Whereas, 17 per cent of Canadians function at the lowest level where they may, for example, be unable to read the dosage instructions on a medicine bottle.  

In terms of numeracy, 54.7 per cent of adult Canadians score in the two lowest skill levels in numeracy, which is over half of the adult population.

Rogers says improving literacy can impact someone’s quality of life as it may allow them to spend time reading with a grandchild, for example, or in terms of financial literacy, help them access a lower interest rate.

However, he adds the impact of improving literacy goes beyond the individual as it has a positive effect on the country as a whole.

“If we increase the literacy rate in Canada by just one per cent it will hugely impact Canada as a nation,” says Rogers.  “Basically everyone’s lives will get better if we can improve literacy.”

The new Skills Hub is self-directed so people can go online and take the course anytime they want with each course being about two-hours long but users can work at their own pace, save their work, and also download the course content.

ABC Life Literacy also works with partners across the country and has been partnered with the Prince George Native Friendship Centre (PGNFC) to run the financial literacy program Money Matters specifically for Indigenous people.

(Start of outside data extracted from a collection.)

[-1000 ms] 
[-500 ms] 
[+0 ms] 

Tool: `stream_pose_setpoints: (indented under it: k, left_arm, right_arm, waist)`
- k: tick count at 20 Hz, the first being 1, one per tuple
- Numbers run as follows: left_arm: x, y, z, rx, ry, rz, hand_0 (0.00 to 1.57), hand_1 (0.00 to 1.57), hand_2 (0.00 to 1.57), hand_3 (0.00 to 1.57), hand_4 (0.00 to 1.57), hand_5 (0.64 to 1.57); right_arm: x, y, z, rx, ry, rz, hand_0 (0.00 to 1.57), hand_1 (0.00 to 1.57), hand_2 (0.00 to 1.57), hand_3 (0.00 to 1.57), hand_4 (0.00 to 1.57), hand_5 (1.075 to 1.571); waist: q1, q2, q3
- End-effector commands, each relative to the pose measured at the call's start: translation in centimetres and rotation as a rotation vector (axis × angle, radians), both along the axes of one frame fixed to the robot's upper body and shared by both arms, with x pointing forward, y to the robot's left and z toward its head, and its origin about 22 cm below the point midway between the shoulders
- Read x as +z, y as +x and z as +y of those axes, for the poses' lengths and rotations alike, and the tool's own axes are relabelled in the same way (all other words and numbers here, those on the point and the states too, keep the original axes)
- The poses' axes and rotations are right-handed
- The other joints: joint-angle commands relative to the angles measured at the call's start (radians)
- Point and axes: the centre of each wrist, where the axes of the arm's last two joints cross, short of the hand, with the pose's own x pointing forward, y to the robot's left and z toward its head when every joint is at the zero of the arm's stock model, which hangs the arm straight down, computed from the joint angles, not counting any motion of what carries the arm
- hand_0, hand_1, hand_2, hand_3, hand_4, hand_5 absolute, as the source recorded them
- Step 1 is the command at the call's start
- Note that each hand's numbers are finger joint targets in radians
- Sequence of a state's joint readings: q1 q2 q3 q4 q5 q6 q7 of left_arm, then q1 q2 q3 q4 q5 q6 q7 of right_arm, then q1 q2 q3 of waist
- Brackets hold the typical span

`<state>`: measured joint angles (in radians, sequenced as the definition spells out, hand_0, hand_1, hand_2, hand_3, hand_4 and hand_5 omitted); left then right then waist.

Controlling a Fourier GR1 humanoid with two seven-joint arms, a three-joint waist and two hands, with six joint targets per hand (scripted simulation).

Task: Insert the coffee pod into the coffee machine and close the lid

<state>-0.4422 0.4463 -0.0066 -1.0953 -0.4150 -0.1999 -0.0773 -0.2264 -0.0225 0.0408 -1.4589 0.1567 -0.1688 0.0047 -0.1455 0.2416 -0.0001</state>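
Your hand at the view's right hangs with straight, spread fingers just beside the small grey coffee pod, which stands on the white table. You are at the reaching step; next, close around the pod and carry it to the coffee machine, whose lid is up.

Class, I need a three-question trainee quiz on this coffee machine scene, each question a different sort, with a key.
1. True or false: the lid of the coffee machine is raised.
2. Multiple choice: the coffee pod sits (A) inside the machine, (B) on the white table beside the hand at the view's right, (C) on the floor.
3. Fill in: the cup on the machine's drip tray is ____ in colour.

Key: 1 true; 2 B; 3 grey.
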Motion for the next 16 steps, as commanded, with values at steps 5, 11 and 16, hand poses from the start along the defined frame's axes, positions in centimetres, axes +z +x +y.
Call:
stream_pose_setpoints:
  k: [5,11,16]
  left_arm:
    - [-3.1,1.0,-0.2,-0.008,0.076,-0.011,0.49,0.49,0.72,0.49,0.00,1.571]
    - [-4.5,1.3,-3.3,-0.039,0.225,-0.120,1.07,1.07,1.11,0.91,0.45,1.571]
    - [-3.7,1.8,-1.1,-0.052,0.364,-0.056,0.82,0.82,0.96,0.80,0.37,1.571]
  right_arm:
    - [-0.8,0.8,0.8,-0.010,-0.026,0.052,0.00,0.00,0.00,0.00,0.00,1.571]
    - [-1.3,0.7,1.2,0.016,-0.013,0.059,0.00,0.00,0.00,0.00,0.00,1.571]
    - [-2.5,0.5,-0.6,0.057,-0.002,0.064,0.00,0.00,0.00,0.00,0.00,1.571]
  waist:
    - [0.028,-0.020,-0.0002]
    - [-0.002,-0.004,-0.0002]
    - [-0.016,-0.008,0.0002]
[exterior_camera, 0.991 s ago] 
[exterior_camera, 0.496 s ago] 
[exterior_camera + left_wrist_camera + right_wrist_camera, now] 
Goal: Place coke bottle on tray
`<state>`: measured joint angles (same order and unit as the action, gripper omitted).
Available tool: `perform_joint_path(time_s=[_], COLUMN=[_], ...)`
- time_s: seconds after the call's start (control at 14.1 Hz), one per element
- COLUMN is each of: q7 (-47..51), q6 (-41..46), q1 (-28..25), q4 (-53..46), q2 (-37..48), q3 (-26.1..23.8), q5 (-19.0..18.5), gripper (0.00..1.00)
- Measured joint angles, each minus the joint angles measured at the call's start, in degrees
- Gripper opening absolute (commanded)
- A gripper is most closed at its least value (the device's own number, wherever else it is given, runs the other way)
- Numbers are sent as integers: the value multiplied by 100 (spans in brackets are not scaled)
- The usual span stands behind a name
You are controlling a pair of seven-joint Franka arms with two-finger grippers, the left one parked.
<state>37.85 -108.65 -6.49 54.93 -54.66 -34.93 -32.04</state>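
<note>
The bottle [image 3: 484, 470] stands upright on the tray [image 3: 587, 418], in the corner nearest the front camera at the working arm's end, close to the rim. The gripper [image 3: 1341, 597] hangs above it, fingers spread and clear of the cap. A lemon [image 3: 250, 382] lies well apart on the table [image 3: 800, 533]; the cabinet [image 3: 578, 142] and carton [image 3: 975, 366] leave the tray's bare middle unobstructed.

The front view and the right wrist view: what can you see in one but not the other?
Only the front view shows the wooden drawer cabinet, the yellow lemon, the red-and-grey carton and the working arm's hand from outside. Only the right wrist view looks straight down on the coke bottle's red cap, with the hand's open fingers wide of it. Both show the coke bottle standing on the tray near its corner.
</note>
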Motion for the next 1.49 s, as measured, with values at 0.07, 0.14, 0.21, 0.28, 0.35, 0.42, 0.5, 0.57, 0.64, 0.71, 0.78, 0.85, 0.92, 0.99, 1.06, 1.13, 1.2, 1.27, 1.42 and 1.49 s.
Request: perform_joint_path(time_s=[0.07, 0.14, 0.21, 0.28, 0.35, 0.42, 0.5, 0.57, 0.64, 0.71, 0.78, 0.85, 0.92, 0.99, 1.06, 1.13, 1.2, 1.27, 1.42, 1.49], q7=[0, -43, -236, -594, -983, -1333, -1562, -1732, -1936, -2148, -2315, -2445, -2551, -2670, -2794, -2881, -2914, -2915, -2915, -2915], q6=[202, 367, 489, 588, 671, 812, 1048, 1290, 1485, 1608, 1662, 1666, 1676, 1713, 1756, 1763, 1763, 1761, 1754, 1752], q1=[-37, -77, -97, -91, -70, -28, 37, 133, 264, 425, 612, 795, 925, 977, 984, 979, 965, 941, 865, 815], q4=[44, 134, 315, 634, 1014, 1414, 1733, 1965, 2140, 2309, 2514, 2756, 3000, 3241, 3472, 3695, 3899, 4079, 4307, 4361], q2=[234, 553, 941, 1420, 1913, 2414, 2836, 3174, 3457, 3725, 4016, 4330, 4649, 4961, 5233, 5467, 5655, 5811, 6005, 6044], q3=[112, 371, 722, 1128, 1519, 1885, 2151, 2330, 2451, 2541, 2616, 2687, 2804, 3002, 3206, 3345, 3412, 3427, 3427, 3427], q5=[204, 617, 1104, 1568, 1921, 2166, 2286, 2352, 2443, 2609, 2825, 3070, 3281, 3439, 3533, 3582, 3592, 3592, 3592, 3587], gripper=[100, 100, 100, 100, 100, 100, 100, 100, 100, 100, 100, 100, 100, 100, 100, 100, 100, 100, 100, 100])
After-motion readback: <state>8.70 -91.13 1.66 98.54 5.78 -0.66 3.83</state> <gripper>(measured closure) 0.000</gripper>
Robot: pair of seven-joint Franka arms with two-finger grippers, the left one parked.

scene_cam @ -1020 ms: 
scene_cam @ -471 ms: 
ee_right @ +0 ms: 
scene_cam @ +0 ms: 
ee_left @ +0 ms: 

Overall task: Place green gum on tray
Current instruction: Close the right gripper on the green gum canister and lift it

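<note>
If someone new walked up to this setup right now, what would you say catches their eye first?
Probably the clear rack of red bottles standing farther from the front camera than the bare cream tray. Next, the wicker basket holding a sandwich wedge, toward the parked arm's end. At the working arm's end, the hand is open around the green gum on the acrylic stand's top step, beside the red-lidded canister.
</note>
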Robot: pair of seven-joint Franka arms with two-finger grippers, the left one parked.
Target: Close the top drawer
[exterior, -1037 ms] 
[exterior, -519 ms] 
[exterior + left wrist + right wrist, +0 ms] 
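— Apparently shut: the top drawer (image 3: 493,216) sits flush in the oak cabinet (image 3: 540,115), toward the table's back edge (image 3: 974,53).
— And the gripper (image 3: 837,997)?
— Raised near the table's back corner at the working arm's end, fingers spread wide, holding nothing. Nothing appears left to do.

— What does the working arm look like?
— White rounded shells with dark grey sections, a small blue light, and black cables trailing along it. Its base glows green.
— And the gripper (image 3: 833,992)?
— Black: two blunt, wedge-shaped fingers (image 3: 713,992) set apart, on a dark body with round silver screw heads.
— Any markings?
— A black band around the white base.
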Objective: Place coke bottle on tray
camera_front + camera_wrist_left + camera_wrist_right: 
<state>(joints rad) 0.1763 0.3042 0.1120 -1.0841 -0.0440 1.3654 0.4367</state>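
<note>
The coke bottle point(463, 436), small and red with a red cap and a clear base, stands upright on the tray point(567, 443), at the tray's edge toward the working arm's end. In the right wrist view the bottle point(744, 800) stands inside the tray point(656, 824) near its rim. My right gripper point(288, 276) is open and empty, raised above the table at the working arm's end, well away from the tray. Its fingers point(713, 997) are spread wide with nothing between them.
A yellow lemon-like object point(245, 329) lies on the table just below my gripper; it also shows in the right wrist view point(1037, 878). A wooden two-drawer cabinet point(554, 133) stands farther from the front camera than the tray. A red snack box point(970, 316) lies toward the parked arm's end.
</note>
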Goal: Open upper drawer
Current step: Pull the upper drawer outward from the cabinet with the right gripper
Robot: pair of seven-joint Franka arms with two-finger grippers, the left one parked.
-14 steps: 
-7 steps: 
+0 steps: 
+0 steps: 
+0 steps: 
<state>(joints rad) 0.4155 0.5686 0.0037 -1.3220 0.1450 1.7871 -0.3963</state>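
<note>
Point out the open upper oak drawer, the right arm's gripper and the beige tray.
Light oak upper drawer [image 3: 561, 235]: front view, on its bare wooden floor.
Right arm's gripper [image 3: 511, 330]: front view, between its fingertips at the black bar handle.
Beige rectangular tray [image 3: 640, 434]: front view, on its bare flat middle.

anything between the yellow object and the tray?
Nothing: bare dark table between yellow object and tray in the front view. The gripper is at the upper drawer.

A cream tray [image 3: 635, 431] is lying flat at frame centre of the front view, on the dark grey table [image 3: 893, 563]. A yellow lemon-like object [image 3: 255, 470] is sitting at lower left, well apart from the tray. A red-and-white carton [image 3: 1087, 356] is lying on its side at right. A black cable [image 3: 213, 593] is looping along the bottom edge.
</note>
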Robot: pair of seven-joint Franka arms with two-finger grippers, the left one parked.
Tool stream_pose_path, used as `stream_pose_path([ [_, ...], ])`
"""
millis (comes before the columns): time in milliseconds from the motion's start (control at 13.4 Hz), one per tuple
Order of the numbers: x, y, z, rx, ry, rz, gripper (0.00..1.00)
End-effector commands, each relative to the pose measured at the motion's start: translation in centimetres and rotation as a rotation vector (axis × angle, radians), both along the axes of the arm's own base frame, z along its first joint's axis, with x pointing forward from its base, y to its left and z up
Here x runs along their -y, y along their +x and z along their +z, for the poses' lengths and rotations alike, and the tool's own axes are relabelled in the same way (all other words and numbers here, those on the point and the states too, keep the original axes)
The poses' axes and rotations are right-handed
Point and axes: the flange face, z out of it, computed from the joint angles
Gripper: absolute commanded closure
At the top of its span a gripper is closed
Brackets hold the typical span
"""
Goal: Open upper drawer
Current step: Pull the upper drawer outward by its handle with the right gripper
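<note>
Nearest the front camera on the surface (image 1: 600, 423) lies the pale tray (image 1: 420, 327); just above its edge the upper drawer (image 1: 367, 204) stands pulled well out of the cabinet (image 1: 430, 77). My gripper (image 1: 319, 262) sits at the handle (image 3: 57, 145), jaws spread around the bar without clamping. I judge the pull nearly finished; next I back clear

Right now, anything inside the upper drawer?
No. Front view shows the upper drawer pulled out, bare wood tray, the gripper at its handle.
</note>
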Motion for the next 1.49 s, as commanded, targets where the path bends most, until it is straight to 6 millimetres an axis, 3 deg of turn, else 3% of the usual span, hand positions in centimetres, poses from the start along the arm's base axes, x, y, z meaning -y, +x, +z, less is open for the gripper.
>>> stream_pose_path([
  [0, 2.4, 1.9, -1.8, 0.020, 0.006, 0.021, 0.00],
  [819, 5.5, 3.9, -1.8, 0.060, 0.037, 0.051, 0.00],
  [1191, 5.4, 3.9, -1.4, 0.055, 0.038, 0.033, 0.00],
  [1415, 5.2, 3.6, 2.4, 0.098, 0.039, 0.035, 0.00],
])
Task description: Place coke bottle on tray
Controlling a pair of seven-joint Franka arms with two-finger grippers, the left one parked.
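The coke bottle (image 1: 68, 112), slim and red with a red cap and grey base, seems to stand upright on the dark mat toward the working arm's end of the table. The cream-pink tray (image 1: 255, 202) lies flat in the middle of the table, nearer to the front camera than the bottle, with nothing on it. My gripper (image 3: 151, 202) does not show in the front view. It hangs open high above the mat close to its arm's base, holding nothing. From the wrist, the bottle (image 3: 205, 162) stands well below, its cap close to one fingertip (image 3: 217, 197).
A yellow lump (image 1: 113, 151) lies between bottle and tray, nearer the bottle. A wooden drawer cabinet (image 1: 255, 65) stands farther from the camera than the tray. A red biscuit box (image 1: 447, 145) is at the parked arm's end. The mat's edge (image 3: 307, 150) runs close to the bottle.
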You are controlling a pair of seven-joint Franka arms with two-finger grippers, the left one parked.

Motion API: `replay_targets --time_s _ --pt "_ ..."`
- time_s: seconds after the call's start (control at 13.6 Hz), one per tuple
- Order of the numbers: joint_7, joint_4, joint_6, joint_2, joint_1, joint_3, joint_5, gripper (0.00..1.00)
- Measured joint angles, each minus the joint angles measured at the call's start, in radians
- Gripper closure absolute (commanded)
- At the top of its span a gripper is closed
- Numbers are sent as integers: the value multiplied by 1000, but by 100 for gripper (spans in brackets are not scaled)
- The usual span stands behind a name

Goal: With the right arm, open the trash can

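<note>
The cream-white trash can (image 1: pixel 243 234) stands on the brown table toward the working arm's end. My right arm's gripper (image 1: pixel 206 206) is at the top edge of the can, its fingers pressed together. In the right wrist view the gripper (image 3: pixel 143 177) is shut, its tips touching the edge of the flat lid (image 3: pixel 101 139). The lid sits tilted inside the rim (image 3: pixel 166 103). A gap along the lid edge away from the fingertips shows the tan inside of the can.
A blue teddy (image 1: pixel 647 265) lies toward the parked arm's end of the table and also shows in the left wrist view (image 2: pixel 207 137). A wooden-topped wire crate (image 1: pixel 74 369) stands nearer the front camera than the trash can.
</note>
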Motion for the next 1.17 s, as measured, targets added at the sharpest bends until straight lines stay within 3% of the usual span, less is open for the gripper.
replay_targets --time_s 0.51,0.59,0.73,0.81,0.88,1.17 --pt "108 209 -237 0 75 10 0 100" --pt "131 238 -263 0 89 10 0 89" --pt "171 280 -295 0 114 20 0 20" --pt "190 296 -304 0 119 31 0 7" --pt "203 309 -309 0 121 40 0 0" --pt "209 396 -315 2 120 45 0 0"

Money Matters is integrated into the new Skills Hub, but the charity is also working on adding teacher and organization portals, where teachers can set up “virtual classrooms” for learners, and where organizations can keep track of multiple teachers and groups of learners across a variety of courses.

Rogers says this allows the organization to support its community partners like the PGNFC.

“Once we have the teacher back end built, which will be in the next couple of months, the really exciting part is that our partner organizations will be able to track, monitor and assist their learners as they run the programs.”

Rogers says the ABC Skills Hub will also be adding another 12 to 14 courses throughout the year in both English and French.

You can access the ABC Skills Hub for free online.